Beat the Press

Dean Baker's commentary on economic reporting

7/15/2006

Reassurances on the Housing Bubble


The Times had an interesting piece discussing the impact of more than $1.2 trillion in adjustable rate mortgages resetting in the next two years. The article points out that many homeowners may find their rates increasing by as much as 2 full percentage points when their lock-in period ends on an adjustable rate mortgage.

The article notes that this increase in mortgage payments may cause serious distress for many homeowners and may even lead some to give up their house, especially if it has lost value since the mortgage was issued. However, the article assures us that the situation will not pose any problem for the mortgage banking industry.

How do we know it won’t pose a problem? Well the industry said so. That pretty much settles the case. After all, if they were seriously worried, the representatives of the industry would no doubt be anxious to have their concerns prominently displayed in the New York Times.

I have written on the housing bubble at length (see our site), but I’ll just give two quick items to unsettle the comfortable. First, to make the case that there is no problem, the article comments that “mortgage industry losses of $110 billion spread over several years would amount to a mere 1 percent of the total national homeowners’ equity of $11 trillion.” I am not sure where the $110 billion figure originated, but loses of this magnitude would certainly take a very serious toll on the mortgage banking industry. The relevant denominator is not the amount of homeowners’ equity, but the net worth of the banks in the sector. Without checking the books, I would be confident that their net worth is considerably less than $500 billion. If losses in the sector go over $100 billion, even spread over several years, then it is virtually guaranteed that you will see some major banks facing serious problems.

The other cause for concern is that economists seem to have a very difficult time seeing bubbles or assessing the impact of their collapse. In September of 2000, not one of the 50 “Blue Chip” forecasters predicted a recession in 2001. The lowest growth projection from this group was 2.2 percent. Given the stock market crash was already in progress, it shouldn’t have required too much insight to see problems down the road. I doubt that the quality of economic forecasts has substantially improved in the last six years.

7/14/2006

The Conservative Nanny State: LIVE in NYC!

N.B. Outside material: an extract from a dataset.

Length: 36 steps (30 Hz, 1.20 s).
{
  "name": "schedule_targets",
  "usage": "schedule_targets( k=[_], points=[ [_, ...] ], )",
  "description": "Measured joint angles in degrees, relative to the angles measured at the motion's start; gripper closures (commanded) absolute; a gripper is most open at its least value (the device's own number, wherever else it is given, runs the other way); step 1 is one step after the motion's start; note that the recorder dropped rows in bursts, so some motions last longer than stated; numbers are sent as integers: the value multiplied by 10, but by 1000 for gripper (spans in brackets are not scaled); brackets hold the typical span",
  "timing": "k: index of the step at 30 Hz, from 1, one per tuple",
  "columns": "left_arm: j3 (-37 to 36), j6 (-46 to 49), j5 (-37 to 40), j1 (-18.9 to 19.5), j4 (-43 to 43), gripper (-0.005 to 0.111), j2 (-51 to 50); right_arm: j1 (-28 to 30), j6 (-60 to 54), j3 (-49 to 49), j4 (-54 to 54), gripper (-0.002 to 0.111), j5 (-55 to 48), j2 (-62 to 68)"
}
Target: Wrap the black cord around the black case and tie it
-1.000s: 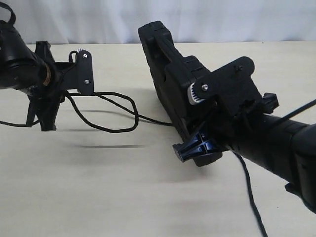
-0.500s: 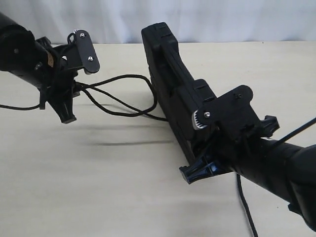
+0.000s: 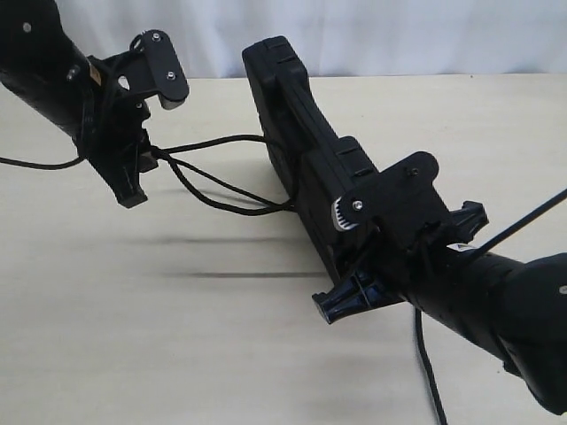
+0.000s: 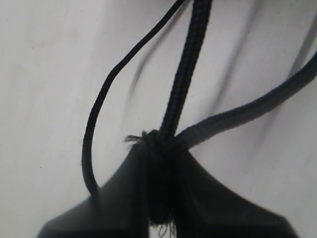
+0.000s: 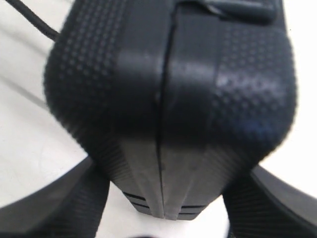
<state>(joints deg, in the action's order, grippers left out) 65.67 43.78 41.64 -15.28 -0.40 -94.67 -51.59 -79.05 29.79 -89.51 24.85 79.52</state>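
The black case (image 3: 283,106) stands on its long edge across the middle of the table, and my right gripper (image 3: 354,266) is shut on its near end. In the right wrist view the dotted case (image 5: 163,84) fills the space between the fingers (image 5: 74,198). My left gripper (image 3: 137,177) hovers at the upper left, shut on the black cord (image 3: 221,190). Two strands of the cord run from it to the case's side. In the left wrist view the frayed knot (image 4: 158,146) sits pinched between the jaws, and the braided strands (image 4: 183,74) lead away.
The pale table (image 3: 177,336) carries only shadows in front. A thin robot cable (image 3: 35,164) trails off at the left, and another (image 3: 425,354) hangs under the right arm. A white curtain (image 3: 399,35) closes the back.
My left gripper has risen and moved right toward the case, still holding the cord, and the loose loop has drawn in toward the case. The right gripper and case have shifted slightly.
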Motion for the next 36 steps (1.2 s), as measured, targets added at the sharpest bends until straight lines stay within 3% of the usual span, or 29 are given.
schedule_targets(
  k=[8, 11, 17, 27, 36],
  points=[
    [30, 7, 58, 0, -49, 107, 44, 0, 1, 0, 0, 104, 2, 0],
    [30, -33, 59, 0, -47, 107, 44, 0, 1, 0, 0, 104, 2, 0],
    [32, -124, 70, 40, -33, 107, 34, 0, 3, 0, 0, 104, 2, 1],
    [32, -148, 143, 40, -137, 107, 31, 0, 4, 0, 0, 104, 2, 1],
    [32, -229, 160, 46, -147, 107, 30, 0, 4, 0, 0, 104, 2, 1]
  ],
)
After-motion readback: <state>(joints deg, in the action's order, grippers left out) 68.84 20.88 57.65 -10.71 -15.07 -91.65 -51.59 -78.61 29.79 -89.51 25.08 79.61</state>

I will be giving a talk on my book, The Conservative Nanny State: How the Wealthy Use the Government to Stay Rich and Get Richer, at Demos next Thursday at noon. The talk is free, as is the book, if you want to download it. You can the details on their website.

7/13/2006

Big News: Arithmetic Problems at the Council of Economic Advisors

Economists are supposed to be good at math. It is a great honor for an economist to be appointed as head of the President’s Council of Economic Advisors. For these reasons, it should be big news that the person currently holding this position apparently has problems with simple arithmetic.

According to an article carried by Dow Jones Newswire, Ed Lazear, the current chief of the Council of Economic Advisors, claimed that wage growth “seems to be taking off right now." The article reports Mr. Lazear’s view that workers now seem poised to get substantial real wage gains.

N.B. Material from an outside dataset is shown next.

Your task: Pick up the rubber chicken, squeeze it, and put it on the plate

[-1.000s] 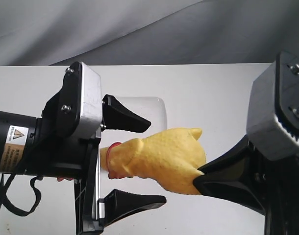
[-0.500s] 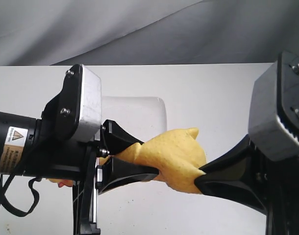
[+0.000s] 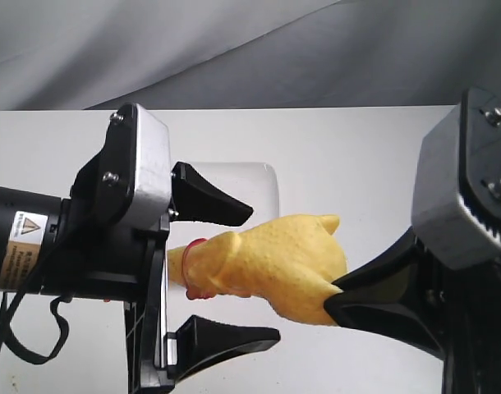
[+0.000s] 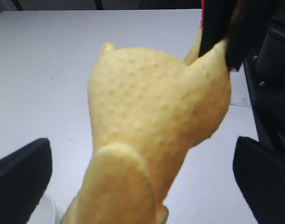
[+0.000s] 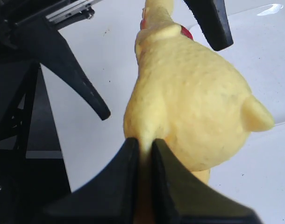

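The yellow rubber chicken hangs level in the air above the table, its red collar toward the left arm. My right gripper is shut on its tail end, and the right wrist view shows both fingers pinching a fold of yellow rubber. My left gripper stands open, one finger above the chicken's neck and one below, neither touching. In the left wrist view the chicken fills the gap between the wide-apart fingers. Behind the chicken lies the white plate, part hidden.
The white table runs back to a grey cloth backdrop. Both arm bodies crowd the front, left and right. The plate's rim shows beyond the chicken in the right wrist view.
Half a second ago my left gripper was shut on the chicken's neck end, squashing it. It has opened again and the chicken has sprung back to shape. The right gripper kept its hold.
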### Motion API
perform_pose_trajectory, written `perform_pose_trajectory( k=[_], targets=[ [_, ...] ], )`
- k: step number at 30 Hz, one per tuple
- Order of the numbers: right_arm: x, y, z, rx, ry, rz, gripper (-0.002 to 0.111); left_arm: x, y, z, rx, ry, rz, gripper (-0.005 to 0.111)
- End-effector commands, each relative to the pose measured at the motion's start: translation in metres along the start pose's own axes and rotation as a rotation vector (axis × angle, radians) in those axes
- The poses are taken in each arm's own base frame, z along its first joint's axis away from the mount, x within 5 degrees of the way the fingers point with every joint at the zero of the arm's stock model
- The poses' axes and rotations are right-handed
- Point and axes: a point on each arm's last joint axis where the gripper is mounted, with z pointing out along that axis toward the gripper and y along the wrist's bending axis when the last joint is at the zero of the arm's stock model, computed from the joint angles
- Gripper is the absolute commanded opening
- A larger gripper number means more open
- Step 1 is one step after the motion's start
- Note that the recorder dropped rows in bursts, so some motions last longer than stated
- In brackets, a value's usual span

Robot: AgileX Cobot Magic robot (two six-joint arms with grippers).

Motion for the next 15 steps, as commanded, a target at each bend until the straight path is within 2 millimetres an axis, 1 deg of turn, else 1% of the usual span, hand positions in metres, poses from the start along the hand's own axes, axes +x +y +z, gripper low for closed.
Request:
perform_pose_trajectory(
  k=[1,4,6,7,9,10,11,14,15],
  targets=[
    [-0.003,0.0,-0.001,0.005,-0.038,0.016,0.0,-0.002,0.002,0.0,-0.027,-0.006,-0.035,0.104],
    [-0.003,0.0,-0.001,0.005,-0.038,0.016,0.0,-0.002,0.002,0.0,-0.027,-0.006,-0.037,0.104],
    [-0.003,0.0,-0.001,0.005,-0.038,0.016,0.0,-0.002,0.002,0.0,-0.027,-0.006,-0.053,0.099],
    [-0.003,0.0,-0.001,0.005,-0.038,0.016,0.0,-0.002,0.002,0.0,-0.025,-0.007,-0.065,0.094],
    [-0.003,0.0,-0.001,0.005,-0.038,0.016,0.0,-0.002,0.001,0.0,-0.02,-0.008,-0.067,0.076],
    [-0.003,0.0,-0.001,0.005,-0.038,0.016,0.0,-0.003,0.0,0.0,-0.004,-0.011,-0.067,0.063],
    [-0.003,0.0,-0.001,0.005,-0.038,0.016,0.0,-0.003,-0.002,0.0,0.013,-0.015,-0.064,0.049],
    [-0.003,0.0,-0.001,0.005,-0.038,0.016,0.0,-0.005,-0.007,0.0,0.077,-0.029,-0.05,0.0],
    [-0.003,0.0,-0.001,0.005,-0.038,0.016,0.0,-0.005,-0.008,0.0,0.088,-0.033,-0.03,0.001]
  ],
)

If the article presented Mr. Lazear’s comments accurately, then it missed the real news. Nominal wages are at best just keeping pace with inflation, leaving no room for real wage growth. From June 2005 to June 2006, the average hourly wage increased by 3.9 percent in nominal terms. From May 2005 to May 2006 (the June data is not yet available) the consumer price index increased by 4.1 percent. This means that the real wage fell by roughly 0.2 percent over the last year.

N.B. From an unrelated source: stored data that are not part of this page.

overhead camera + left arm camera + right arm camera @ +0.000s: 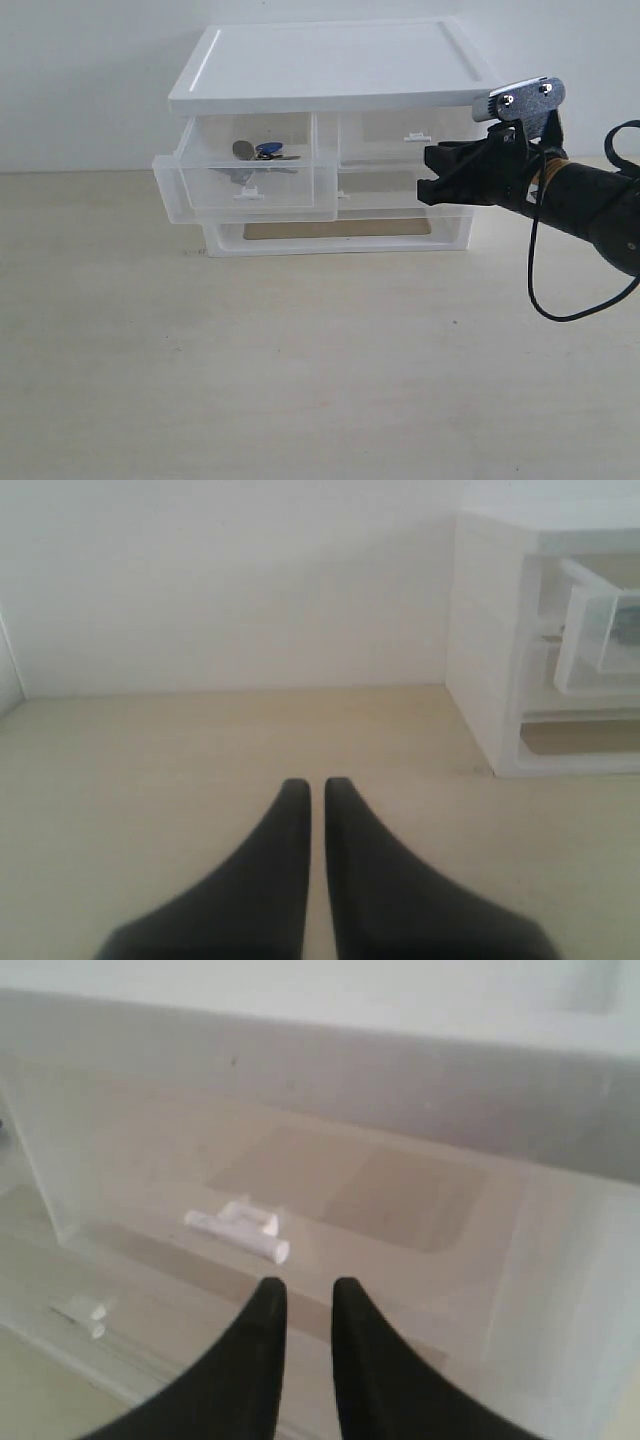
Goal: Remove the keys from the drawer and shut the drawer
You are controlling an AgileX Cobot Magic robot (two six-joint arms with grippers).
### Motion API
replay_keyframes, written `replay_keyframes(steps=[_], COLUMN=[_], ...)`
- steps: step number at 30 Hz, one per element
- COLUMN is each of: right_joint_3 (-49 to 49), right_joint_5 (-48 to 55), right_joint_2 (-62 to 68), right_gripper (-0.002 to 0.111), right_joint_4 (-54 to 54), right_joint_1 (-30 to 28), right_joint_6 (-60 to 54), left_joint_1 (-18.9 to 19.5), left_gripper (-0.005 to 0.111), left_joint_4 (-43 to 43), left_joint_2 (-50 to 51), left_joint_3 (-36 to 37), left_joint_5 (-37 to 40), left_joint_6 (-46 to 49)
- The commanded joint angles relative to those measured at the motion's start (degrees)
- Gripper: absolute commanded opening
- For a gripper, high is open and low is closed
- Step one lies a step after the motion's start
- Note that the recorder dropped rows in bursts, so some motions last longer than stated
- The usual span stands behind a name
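Right gripper (425,176), narrowly parted, empty, level with top row of organizer (330,65), seemingly poised for a reach; left gripper (312,782) clenched, parked low over table (150,740). Drawer (290,196) pulled out for access, keys (262,152) lying toward its rear, untouched.

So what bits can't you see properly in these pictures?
1. Exterior view: the keys are too small to count, and they sit behind the clear wall of the drawer.
2. Left wrist view: the drawer is cut off by the picture's edge, and what's inside is a blur.
3. Right wrist view: blurry clear plastic fills it, and the keys don't show.
4. Exterior view: the left gripper is outside the frame.
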Motion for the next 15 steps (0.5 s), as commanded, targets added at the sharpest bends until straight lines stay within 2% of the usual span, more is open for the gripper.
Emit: replay_keyframes(steps=[1,15], right_joint_3=[-0.48,-0.48], right_joint_5=[0.60,0.09], right_joint_2=[-0.32,-0.32], right_gripper=[0.017,0.017], right_joint_4=[4.32,4.32], right_joint_1=[-0.68,-0.68], right_joint_6=[0.02,0.02], left_joint_1=[0.14,0.14], left_gripper=[0.004,0.004], left_joint_4=[0.09,0.09], left_joint_2=[-0.24,-0.24], left_joint_3=[0.21,0.21], left_joint_5=[4.79,6.10], left_joint_6=[-0.58,-0.08])
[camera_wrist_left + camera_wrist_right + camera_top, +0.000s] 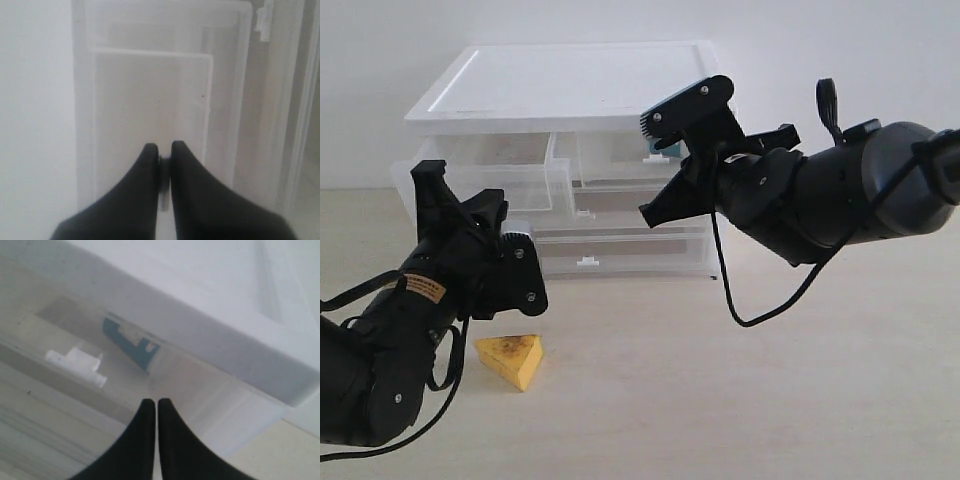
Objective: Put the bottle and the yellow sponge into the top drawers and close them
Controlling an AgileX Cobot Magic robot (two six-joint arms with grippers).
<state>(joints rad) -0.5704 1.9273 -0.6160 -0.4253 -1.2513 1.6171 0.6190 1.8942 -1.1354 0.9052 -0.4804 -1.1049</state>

If we focus on just the last three months, nominal wages rose at a 4.5 percent annual rate over the three months April, May, and June compared with the prior three months. This is equal to the annual rate of growth of the CPI in the three months of March, April, and May compared with December, January, and February. In other words, the most recent data indicate that wages may now be just keeping even with inflation.

If wages have slightly trailed inflation over the last year and are just now roughly breaking even, how can President Bush’s chief economist say that wage growth “seems to be taking off?” Mr. Lazear either does not know arithmetic or is not being honest. The fact that he is making a claim so completely at odds with reality should have been big news. (Thanks to PGL for the tip.)

Silliness on the Budget Deficit

The coverage of the debate over the recent budget numbers has been painful. The arguments on both sides have been far removed from reality. The media should have put in the effort to bring the issue back to earth.

First, the White House’s claim that the recent growth in revenue show that the tax cuts have somehow paid for themselves, by increasing growth, is laughable. If we go back to 2001, before the economy had the benefit of President Bush’s tax cuts, CBO projected the economy to grow by 20 percent between 2000 and 2006. On its current path, growth over this period is projected to be 16.7 percent. (CBO’s growth projections are constructed to average in the effect of recessions, so the 2001 recession should not affect this story. Furthermore, even the White House’s growth projections do not show the economy ever catching up to the path projected by CBO in 2001. In other words, the White House’s economists don’t believe that the tax cuts have had any substantial impact on growth.)

Getting to tax revenue, CBO’s projection of revenue for 2006 was more than 20 percent higher (adjusted for inflation) than the White House’s latest figure. In other words, the economy is behind its pre-tax cut growth path and its way behind its pre-tax cut revenue path. Users of arithmetic know that the tax cuts did not come anywhere close to paying for themselves.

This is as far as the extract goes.